FDA’s Center for Devices and Radiological Health (CDRH), like other FDA organizational units, has statutory mandates, user fee commitments, and other self-imposed goals to meet, which include commitments to publish new regulations, make reports to Congress, draft or finalize guidance documents, and goals for completing premarket reviews for new medical devices. We have unfortunately seen CDRH miss some deadlines this year, which we hope is not a pattern of the center setting goals so lofty it cannot reasonably meet them, or of the center choosing to prioritize its own goals over those set by Congress.

For example, CDRH missed a statutory requirement in the 2017 Food and Drug Administration Reauthorization Act (FDARA) to issue a proposed regulation by August 2020 for over-the-counter (OTC) hearing aids.
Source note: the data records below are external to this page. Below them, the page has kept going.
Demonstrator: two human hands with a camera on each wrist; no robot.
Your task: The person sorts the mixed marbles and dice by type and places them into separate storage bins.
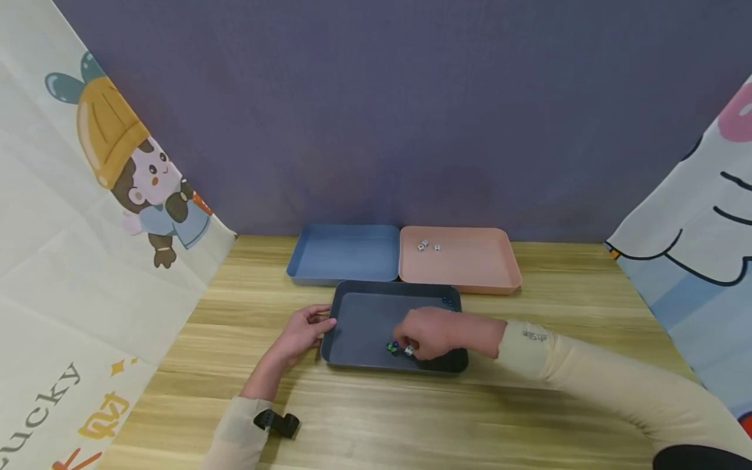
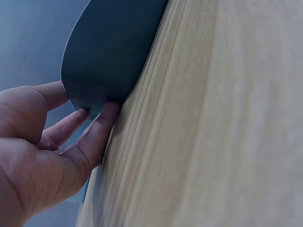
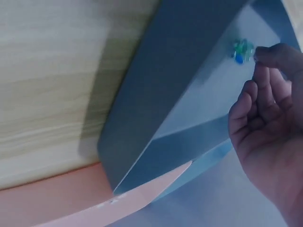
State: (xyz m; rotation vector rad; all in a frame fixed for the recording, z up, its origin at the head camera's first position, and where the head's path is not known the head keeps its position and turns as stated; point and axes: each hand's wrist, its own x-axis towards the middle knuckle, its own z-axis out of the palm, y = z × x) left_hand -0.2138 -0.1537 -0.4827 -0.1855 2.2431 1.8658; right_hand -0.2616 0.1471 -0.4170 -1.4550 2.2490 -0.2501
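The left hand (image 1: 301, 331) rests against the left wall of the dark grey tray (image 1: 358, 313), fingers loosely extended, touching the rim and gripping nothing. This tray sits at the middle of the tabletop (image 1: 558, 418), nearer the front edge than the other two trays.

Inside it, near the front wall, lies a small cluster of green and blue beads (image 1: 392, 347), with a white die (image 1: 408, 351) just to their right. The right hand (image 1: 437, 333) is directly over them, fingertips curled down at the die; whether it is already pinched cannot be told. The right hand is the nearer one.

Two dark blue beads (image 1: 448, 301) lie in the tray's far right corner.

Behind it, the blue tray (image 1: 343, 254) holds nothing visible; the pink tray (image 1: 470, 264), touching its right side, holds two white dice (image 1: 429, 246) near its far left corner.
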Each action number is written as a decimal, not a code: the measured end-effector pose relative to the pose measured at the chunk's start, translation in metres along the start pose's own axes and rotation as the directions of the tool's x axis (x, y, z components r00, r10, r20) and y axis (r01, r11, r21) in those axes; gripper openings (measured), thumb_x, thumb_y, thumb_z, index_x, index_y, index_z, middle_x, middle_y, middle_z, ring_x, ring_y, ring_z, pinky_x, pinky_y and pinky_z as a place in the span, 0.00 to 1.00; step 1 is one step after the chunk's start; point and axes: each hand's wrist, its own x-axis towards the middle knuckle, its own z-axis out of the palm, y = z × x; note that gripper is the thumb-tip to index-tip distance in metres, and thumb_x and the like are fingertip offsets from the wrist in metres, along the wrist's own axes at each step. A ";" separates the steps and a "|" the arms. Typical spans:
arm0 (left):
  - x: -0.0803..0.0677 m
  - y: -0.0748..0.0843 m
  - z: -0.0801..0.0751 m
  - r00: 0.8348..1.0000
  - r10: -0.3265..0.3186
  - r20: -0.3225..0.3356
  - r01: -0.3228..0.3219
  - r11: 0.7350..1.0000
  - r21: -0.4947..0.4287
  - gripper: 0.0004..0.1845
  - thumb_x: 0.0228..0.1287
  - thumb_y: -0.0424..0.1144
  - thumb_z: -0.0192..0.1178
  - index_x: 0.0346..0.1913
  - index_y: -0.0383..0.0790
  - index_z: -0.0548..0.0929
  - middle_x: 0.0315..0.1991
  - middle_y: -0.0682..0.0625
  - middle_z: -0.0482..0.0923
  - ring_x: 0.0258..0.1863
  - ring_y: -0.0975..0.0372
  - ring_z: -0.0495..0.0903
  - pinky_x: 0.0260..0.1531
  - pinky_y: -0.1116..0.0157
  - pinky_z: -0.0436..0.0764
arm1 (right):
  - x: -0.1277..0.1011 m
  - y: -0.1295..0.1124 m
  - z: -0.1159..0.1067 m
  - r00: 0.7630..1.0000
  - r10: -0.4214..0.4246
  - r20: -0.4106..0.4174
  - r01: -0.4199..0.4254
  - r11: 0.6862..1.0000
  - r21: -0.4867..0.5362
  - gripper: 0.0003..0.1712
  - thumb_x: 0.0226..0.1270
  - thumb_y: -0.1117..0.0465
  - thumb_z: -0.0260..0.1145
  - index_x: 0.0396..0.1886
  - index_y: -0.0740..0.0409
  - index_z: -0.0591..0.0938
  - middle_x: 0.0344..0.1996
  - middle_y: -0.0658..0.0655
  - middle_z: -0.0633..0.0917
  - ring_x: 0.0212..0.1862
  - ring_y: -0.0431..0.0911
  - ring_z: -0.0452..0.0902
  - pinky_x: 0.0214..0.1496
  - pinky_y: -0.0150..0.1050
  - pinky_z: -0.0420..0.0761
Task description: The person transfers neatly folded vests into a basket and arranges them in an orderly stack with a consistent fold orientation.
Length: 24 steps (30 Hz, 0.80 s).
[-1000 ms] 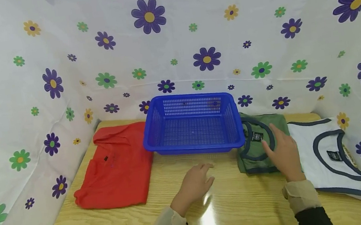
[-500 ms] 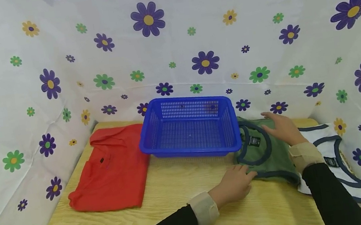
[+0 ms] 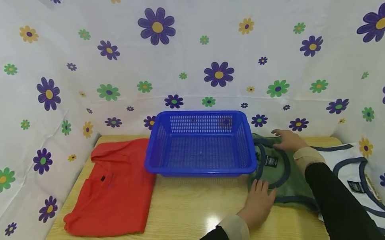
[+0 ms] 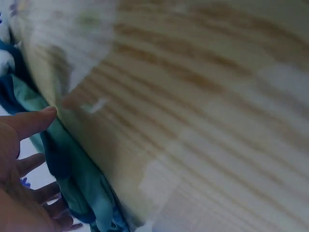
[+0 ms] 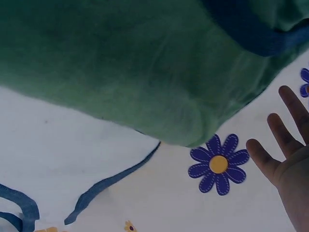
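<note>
A folded green shirt [image 3: 285, 172] with navy trim lies on the wooden table [image 3: 187, 220], just right of a blue plastic basket [image 3: 199, 171]. My left hand [image 3: 263, 189] rests with straight fingers on the shirt's near left edge. In the left wrist view the left hand [image 4: 34, 159] has its thumb and spread fingers against the edge of the green shirt [image 4: 72, 164]. My right hand [image 3: 280, 139] lies on the shirt's far edge by the wall. In the right wrist view the right hand's fingers [image 5: 285, 130] are spread beside the green shirt [image 5: 120, 63] and grip nothing.
A folded red shirt [image 3: 111, 190] lies left of the basket. A white shirt [image 3: 365, 179] with navy trim lies at the right, partly under the green one and my right sleeve. Flower-print cloth [image 3: 184, 57] walls the table on three sides.
My left hand moved right from the bare table to the green shirt's near edge. My right hand slid from the shirt's middle to its far edge. The head view tilted down slightly.
</note>
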 end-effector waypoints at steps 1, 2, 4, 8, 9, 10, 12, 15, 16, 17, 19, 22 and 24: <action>0.001 0.002 0.001 1.000 0.019 -0.008 -0.018 1.000 0.008 0.26 0.66 0.50 0.55 0.66 0.57 0.64 0.64 0.50 0.64 0.66 0.58 0.63 0.68 0.61 0.63 | 0.003 0.003 0.002 1.000 0.006 0.003 -0.006 1.000 -0.009 0.33 0.60 0.57 0.63 0.62 0.69 0.68 0.55 0.75 0.75 0.53 0.68 0.74 0.52 0.62 0.74; 0.001 0.005 0.003 0.999 0.038 -0.018 -0.038 0.999 0.012 0.25 0.67 0.48 0.54 0.65 0.57 0.65 0.64 0.50 0.64 0.65 0.58 0.64 0.67 0.61 0.63 | 0.006 0.006 0.004 1.000 0.017 0.006 -0.017 1.000 -0.016 0.33 0.60 0.57 0.64 0.62 0.69 0.68 0.55 0.75 0.75 0.53 0.68 0.74 0.52 0.63 0.73; 0.003 0.010 0.005 0.997 0.073 -0.038 -0.073 0.997 0.011 0.24 0.67 0.47 0.54 0.64 0.56 0.65 0.64 0.50 0.65 0.64 0.59 0.64 0.67 0.62 0.64 | 0.010 0.011 0.008 0.999 0.042 0.018 -0.041 0.998 -0.037 0.33 0.59 0.56 0.64 0.62 0.68 0.68 0.56 0.74 0.75 0.54 0.68 0.73 0.52 0.65 0.72; 0.009 0.015 0.008 0.995 0.091 -0.034 -0.091 0.996 -0.005 0.23 0.68 0.47 0.53 0.65 0.56 0.64 0.64 0.51 0.65 0.64 0.60 0.65 0.67 0.63 0.64 | 0.019 0.021 0.012 0.998 0.054 0.040 -0.051 0.997 -0.056 0.33 0.60 0.54 0.63 0.62 0.67 0.69 0.56 0.73 0.75 0.55 0.68 0.72 0.53 0.69 0.67; 0.011 0.015 0.009 0.996 0.088 -0.034 -0.088 0.996 -0.005 0.23 0.69 0.46 0.53 0.65 0.56 0.64 0.64 0.51 0.65 0.64 0.60 0.65 0.67 0.63 0.64 | 0.021 0.023 0.013 0.998 0.052 0.044 -0.049 0.997 -0.065 0.33 0.61 0.53 0.62 0.62 0.67 0.68 0.56 0.72 0.76 0.56 0.67 0.72 0.53 0.70 0.66; 0.011 0.016 0.009 0.996 0.085 -0.030 -0.085 0.996 -0.001 0.23 0.69 0.46 0.53 0.65 0.55 0.65 0.63 0.52 0.66 0.63 0.60 0.66 0.67 0.63 0.64 | 0.023 0.024 0.015 0.998 0.052 0.047 -0.050 0.997 -0.062 0.33 0.61 0.53 0.62 0.62 0.66 0.68 0.56 0.72 0.76 0.56 0.68 0.72 0.53 0.71 0.65; 0.012 0.016 0.009 0.996 0.082 -0.030 -0.081 0.996 0.027 0.23 0.69 0.45 0.53 0.64 0.55 0.65 0.62 0.53 0.66 0.62 0.61 0.67 0.66 0.63 0.65 | 0.025 0.024 0.018 0.997 0.059 0.054 -0.056 0.997 -0.062 0.33 0.61 0.52 0.60 0.63 0.65 0.68 0.56 0.71 0.76 0.56 0.67 0.72 0.54 0.71 0.64; 0.015 0.018 0.008 0.996 0.080 -0.024 -0.079 0.995 0.057 0.21 0.68 0.45 0.53 0.63 0.56 0.67 0.58 0.54 0.68 0.59 0.62 0.69 0.63 0.64 0.67 | 0.026 0.022 0.021 0.994 0.078 0.075 -0.072 0.995 -0.072 0.33 0.62 0.51 0.58 0.63 0.65 0.68 0.55 0.71 0.77 0.56 0.66 0.72 0.54 0.71 0.63; 0.015 0.019 0.007 0.997 0.078 -0.023 -0.076 0.995 0.069 0.21 0.68 0.46 0.54 0.62 0.56 0.68 0.57 0.55 0.69 0.57 0.63 0.70 0.63 0.64 0.68 | 0.026 0.021 0.021 0.993 0.081 0.082 -0.076 0.995 -0.072 0.33 0.62 0.51 0.57 0.63 0.66 0.68 0.55 0.71 0.77 0.55 0.67 0.72 0.54 0.71 0.63; 0.017 0.020 0.007 0.997 0.073 -0.025 -0.071 0.994 0.080 0.19 0.68 0.46 0.54 0.61 0.57 0.69 0.55 0.56 0.69 0.56 0.64 0.71 0.61 0.65 0.69 | 0.026 0.019 0.021 0.993 0.084 0.088 -0.077 0.994 -0.075 0.32 0.62 0.52 0.57 0.62 0.66 0.68 0.55 0.71 0.77 0.55 0.67 0.72 0.54 0.72 0.63; 0.020 0.023 0.007 0.998 0.061 -0.024 -0.058 0.994 0.087 0.17 0.67 0.47 0.54 0.58 0.57 0.71 0.52 0.58 0.71 0.52 0.66 0.72 0.59 0.67 0.70 | 0.026 0.016 0.020 0.992 0.085 0.095 -0.078 0.994 -0.073 0.32 0.62 0.53 0.57 0.61 0.67 0.69 0.55 0.72 0.77 0.55 0.67 0.72 0.53 0.72 0.63; 0.024 0.027 0.008 0.999 0.042 -0.016 -0.040 0.993 0.110 0.14 0.66 0.47 0.56 0.54 0.57 0.73 0.48 0.59 0.72 0.49 0.67 0.73 0.56 0.69 0.71 | 0.029 0.013 0.019 0.990 0.093 0.102 -0.086 0.994 -0.072 0.31 0.60 0.54 0.58 0.59 0.67 0.71 0.55 0.72 0.76 0.56 0.67 0.71 0.53 0.73 0.62; 0.028 0.028 0.009 0.999 0.038 -0.010 -0.036 0.993 0.115 0.13 0.66 0.47 0.57 0.52 0.57 0.74 0.47 0.60 0.73 0.48 0.68 0.73 0.55 0.70 0.72 | 0.032 0.013 0.020 0.988 0.108 0.110 -0.099 0.992 -0.083 0.29 0.60 0.54 0.58 0.58 0.67 0.72 0.55 0.72 0.76 0.56 0.66 0.71 0.53 0.72 0.63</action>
It has also repeatedly delayed publication of a draft guidance on the topic of medical device servicing and remanufacturing that has been on the priority guidance list since October 2018. The document appears on the FY 2021 priority guidance list as it did on the FY 2020 and FY 2019 lists, raising questions about whether it will actually be published this fiscal year. In addition, the center postponed a major guidance on clinical decision support software, which is also on the FY 2021 guidance priority list. CDRH also missed multiple deadlines over the past couple of years to issue a revised quality system regulation (QSR) that aligns with ISO 13485. While setting goals is, of course, the first step to achieving them, we wonder if FDA should take a (well-deserved, particularly in light of the extraordinary COVID-19 response effort) beat to catch up on some of these and other items before committing to more.

CDRH Director Jeff Shuren recently admitted that the diversion of FDA resources to processing EUA requests and creating policies and processes necessary to address the COVID-19 emergency did cause delays for many of the center’s other initiatives. Dr. Shuren has recently called for a reset in 2021 to refocus on CDRH’s priority projects, especially in the areas of digital health and 510(k) reform.